GitHub Merge Queue Expiry Extension Reapproval: Decision Flow for Prolonged Rollback Incidents (2026)
During severe rollback incidents, teams often set a short emergency bypass expiry, then hit a second decision point when the window is about to end. This is where process quality drops: some teams extend by habit, some restore too early, and others forget to record who approved what.
This guide gives a reapproval decision flow for expiry extension requests so you can protect auditability while still restoring service quickly under pressure.
Table of contents
1. Why extension decisions fail
Initial bypass approvals are usually documented.

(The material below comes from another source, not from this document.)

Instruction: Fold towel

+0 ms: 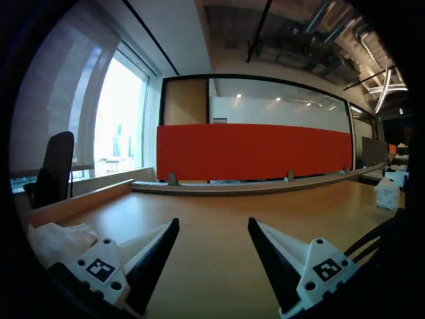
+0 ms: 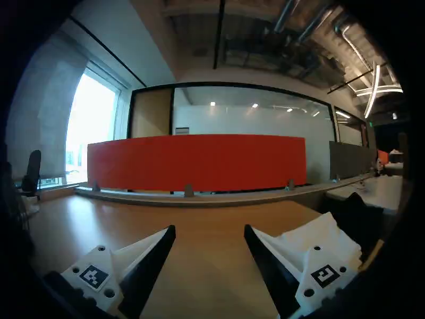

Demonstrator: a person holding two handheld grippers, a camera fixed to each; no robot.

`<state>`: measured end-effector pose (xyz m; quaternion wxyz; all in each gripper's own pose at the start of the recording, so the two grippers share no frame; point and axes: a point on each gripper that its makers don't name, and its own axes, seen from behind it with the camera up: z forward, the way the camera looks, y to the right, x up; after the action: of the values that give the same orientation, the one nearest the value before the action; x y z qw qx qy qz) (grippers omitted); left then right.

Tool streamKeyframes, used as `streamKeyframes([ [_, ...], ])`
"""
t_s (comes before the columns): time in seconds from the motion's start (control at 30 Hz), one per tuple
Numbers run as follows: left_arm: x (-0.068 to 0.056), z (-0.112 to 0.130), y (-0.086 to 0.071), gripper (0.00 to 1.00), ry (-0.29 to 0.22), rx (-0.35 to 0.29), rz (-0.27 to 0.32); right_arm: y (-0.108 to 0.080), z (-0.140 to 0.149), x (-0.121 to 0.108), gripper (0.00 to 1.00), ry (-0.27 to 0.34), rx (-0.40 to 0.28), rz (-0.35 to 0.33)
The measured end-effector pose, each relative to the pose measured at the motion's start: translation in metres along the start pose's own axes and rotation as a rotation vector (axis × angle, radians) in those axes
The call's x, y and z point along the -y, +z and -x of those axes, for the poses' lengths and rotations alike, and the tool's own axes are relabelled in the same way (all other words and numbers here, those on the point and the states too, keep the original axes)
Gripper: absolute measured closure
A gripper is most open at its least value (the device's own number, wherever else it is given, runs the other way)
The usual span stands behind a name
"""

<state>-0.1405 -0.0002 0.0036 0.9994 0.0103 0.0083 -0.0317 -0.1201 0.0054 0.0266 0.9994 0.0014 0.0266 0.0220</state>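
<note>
One light wooden table (image 1: 223,276), one red divider panel (image 1: 249,151), one black office chair (image 1: 53,167), two crumpled white cloths (image 1: 56,242) (image 1: 388,194). Two tools: left hand-held gripper (image 1: 212,220), right hand-held gripper (image 2: 209,227).

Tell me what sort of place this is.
Most likely an open-plan office: a long wooden desk with a red divider screen along its far edge, a black office chair by the window, and a glass-walled room behind.

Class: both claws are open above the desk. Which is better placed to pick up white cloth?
Probably the right claw: white cloth lies beside its fingertip. The left claw has its crumpled cloth farther back, beside its base.
</note>
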Motion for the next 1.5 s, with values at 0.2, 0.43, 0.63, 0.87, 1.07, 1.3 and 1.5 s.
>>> streamKeyframes([
  [0.2, 0.000, 0.000, 0.000, 0.04, 0.000, 0.000, 0.000, -0.001, 0.003, -0.004, 0.00, 0.021, -0.005, 0.014],
  [0.43, 0.000, 0.000, 0.000, 0.04, 0.000, 0.000, 0.000, -0.003, 0.005, 0.001, 0.00, 0.024, -0.008, 0.007],
  [0.63, 0.000, 0.000, 0.000, 0.04, 0.000, 0.000, 0.000, -0.003, 0.008, 0.008, 0.00, 0.011, -0.008, -0.006],
  [0.87, 0.000, -0.001, 0.000, 0.04, 0.000, 0.000, 0.000, 0.001, 0.015, 0.015, 0.00, -0.020, 0.002, -0.013],
  [1.07, 0.000, -0.001, 0.000, 0.04, 0.000, 0.000, 0.000, 0.001, 0.013, 0.015, 0.00, -0.023, 0.002, -0.009],
  [1.3, 0.000, -0.001, -0.001, 0.04, 0.000, 0.000, 0.000, 0.000, 0.013, 0.014, 0.00, -0.023, 0.001, -0.007],
  [1.5, 0.000, 0.000, 0.000, 0.04, 0.000, 0.000, 0.000, 0.000, 0.013, 0.013, 0.00, -0.023, 0.002, -0.005],
])
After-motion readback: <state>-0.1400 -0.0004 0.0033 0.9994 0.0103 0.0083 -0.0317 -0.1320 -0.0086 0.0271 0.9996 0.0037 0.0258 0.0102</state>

Extension approvals are where incidents drift. People assume the original approval still applies, even though the risk profile has changed.
| Failure mode | What it looks like | Risk |
|---|---|---|
| Silent extension | Team keeps bypass active without fresh PR comment | No auditable approval trail |
| Chat-only approval | Decision made in Slack but not mirrored to PR timeline | Split source of truth |
| Open-ended extension | "Until stable" without UTC cutoff | Long-lived policy drift |
| No restoration owner | Everyone assumes someone else will restore checks | Controls remain weakened after incident |
2. Extension decision flow (T-10 to T+5)
Use this timeline around the current expiry timestamp:
| Time window | Action | Owner |
|---|---|---|
| T-10 min | Post extension precheck: current impact, remaining rollback work, validation status | Requester |
| T-7 min | Decide path: restore baseline now, extend with reapproval, or escalate to incident lead | IC + service owner |
| T-5 min | If extending, post full extension evidence block with new UTC expiry | Requester |
| T-3 min | Collect dual reapproval in PR thread | Two approvers |
| T0 | Old approval expires automatically; new approval must already exist | All responders |
| T+5 min | Confirm controls still bounded and restoration plan is unchanged | Restoration owner |
3. Mandatory evidence for extension requests
Never post "need 30 more min" without context. Use this exact field set:
- Previous expiry (UTC): the active cutoff that is about to end.
- Why work is incomplete: concrete blocker (queue delay, validation lag, infra instability).
- Current production state: impact trend and risk if rollback remains partial.
- Updated validation evidence: latest run links and signal quality.
- Compensating controls active: canary percent, extra monitors, on-call coverage.
- New expiry (UTC): bounded, short, and explicit.
- Restoration owner: named person accountable for restoring baseline controls.
If any field is missing, reject the extension and either restore baseline policy or escalate for fresh incident command review.
4. Copy-paste extension macros
Macro A: Extension request
Expiry extension request (rollback bypass)
Incident: INC-2026-02-17-019
Rollback PR: #8462
Previous expiry (UTC): 2026-02-17T00:30:00Z
Reason extension required: canary error budget check still running
Current impact: checkout latency elevated, partial recovery in progress
Updated evidence links:
- workflow run: [run-7]
- canary dashboard: [dash-3]
Compensating controls active:
- canary 5%
- on-call watch: @oncall-payments
- synthetic probe every 60s
Proposed new expiry (UTC): 2026-02-17T00:50:00Z
Restoration owner: @carol
Reapproval requested from IC + service owner.
Macro B: Reapproval confirmation
Reapproval recorded.
Role: Incident Commander
Decision: Approved extension until 2026-02-17T00:50:00Z
Conditions:
- No further extension without fresh evidence block
- Baseline policy restore posted by restoration owner before expiry
Macro C: Extension denied
Extension denied.
Reason: missing updated validation evidence and unclear restoration owner.
Action:
- restore baseline protections at current expiry
- continue rollback via queue-safe baseline path
- escalate to incident lead if customer impact worsens
5. Guardrail metrics and anti-patterns
| Metric | Healthy | Escalate when |
|---|---|---|
| Extensions with missing dual approval | 0% | Any occurrence |
| Extensions with no restoration owner | 0% | Any occurrence |
| Average extension window length | 15-30 min | > 45 min |
| Extensions per incident | 0-2 | > 3 |
6. FAQ
When should we request expiry extension instead of restoring baseline policy?
Request extension only when active impact remains and rollback validation is still incomplete with documented evidence. If service is stable, restore baseline controls immediately.
Does every extension require fresh dual approval?
Yes. Every extension is a new risk decision and needs fresh reapproval before the previous expiry cutoff.
How long should one extension window be?
Keep extensions short, usually 15 to 30 minutes, so risk is reassessed frequently.
What evidence is mandatory in an extension request?
Previous expiry, reason work is incomplete, current impact, updated validation links, active controls, new expiry, and restoration owner.
What is the most common failure in extension handling?
Approvals happen in chat only and never reach the PR timeline, which breaks auditability and causes expiry confusion.